§ **Description of the task**: Start to finish, copy the data exactly.

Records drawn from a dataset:

══════

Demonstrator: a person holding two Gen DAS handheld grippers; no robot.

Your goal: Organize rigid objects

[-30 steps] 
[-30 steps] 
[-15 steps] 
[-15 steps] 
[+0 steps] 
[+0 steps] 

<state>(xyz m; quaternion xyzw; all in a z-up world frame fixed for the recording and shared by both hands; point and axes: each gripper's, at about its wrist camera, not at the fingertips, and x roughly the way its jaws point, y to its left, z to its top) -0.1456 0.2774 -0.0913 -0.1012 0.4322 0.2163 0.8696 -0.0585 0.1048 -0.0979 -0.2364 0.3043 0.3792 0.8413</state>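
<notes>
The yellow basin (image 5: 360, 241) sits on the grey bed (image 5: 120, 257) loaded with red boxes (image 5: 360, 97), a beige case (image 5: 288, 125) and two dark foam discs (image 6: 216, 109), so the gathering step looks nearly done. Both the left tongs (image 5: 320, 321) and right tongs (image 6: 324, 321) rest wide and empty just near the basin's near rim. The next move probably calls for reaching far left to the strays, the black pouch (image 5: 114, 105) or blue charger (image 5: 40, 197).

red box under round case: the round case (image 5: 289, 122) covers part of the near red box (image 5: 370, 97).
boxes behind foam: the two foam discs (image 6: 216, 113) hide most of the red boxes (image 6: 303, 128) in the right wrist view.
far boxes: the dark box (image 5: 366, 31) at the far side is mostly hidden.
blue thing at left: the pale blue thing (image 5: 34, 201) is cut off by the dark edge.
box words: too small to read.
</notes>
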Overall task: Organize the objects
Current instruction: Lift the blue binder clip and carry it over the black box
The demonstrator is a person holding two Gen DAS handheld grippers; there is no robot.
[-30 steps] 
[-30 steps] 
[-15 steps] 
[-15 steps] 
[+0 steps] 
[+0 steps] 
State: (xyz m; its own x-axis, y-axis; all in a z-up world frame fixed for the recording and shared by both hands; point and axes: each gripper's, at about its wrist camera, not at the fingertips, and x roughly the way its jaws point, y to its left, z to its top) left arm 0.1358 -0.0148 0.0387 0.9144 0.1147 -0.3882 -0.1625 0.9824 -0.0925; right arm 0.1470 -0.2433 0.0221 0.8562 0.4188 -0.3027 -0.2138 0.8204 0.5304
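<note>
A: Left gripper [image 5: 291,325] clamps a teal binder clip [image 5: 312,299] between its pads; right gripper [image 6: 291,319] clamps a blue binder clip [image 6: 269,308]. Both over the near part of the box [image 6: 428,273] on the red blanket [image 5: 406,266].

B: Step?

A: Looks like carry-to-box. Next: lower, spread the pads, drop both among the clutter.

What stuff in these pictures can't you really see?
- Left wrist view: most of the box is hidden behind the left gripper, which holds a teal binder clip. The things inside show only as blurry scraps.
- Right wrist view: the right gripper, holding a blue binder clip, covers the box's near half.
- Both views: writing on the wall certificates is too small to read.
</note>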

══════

§ **Solution to this task**:
Demonstrator: a person holding two Gen DAS handheld grippers; no robot.

Your goal: Organize rigid objects

[-30 steps] 
[-30 steps] 
[-15 steps] 
[-15 steps] 
[+0 steps] 
[+0 steps] 

<state>(xyz m; quaternion xyzw; all in a z-up world frame fixed for the recording and shared by both hands; point and axes: each gripper's, at about its wrist camera, not at the fingertips, and x roughly the way its jaws point, y to its left, z to its top) -0.1456 0.2774 -0.0913 -0.1012 0.4322 0.2163 0.8696 -0.0585 0.1048 -0.0979 -0.2364 0.3043 0.3792 0.8413</state>
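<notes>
The yellow basin (image 5: 360, 241) sits on the grey bed (image 5: 120, 257) loaded with red boxes (image 5: 360, 97), a beige case (image 5: 288, 125) and two dark foam discs (image 6: 216, 109), so the gathering step looks nearly done. Both the left tongs (image 5: 320, 321) and right tongs (image 6: 324, 321) rest wide and empty just near the basin's near rim. The next move probably calls for reaching far left to the strays, the black pouch (image 5: 114, 105) or blue charger (image 5: 40, 197).

red box under round case: the round case (image 5: 289, 122) covers part of the near red box (image 5: 370, 97).
boxes behind foam: the two foam discs (image 6: 216, 113) hide most of the red boxes (image 6: 303, 128) in the right wrist view.
far boxes: the dark box (image 5: 366, 31) at the far side is mostly hidden.
blue thing at left: the pale blue thing (image 5: 34, 201) is cut off by the dark edge.
box words: too small to read.
</notes>
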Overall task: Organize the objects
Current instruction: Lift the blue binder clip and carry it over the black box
The demonstrator is a person holding two Gen DAS handheld grippers; there is no robot.
[-30 steps] 
[-30 steps] 
[-15 steps] 
[-15 steps] 
[+0 steps] 
[+0 steps] 
State: (xyz m; its own x-axis, y-axis; all in a z-up world frame fixed for the recording and shared by both hands; point and axes: each gripper's, at about its wrist camera, not at the fingertips, and x roughly the way its jaws point, y to its left, z to its top) left arm 0.1358 -0.0148 0.0387 0.9144 0.1147 -0.3882 -0.1625 0.9824 -0.0925; right arm 0.1470 -0.2433 0.0221 0.8562 0.4188 -0.3027 -0.2138 0.8204 0.5304
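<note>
A: Left gripper [image 5: 291,325] clamps a teal binder clip [image 5: 312,299] between its pads; right gripper [image 6: 291,319] clamps a blue binder clip [image 6: 269,308]. Both over the near part of the box [image 6: 428,273] on the red blanket [image 5: 406,266].

B: Step?

A: Looks like carry-to-box. Next: lower, spread the pads, drop both among the clutter.

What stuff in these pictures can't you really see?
- Left wrist view: most of the box is hidden behind the left gripper, which holds a teal binder clip. The things inside show only as blurry scraps.
- Right wrist view: the right gripper, holding a blue binder clip, covers the box's near half.
- Both views: writing on the wall certificates is too small to read.
</note>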

No more output will be added to the exercise.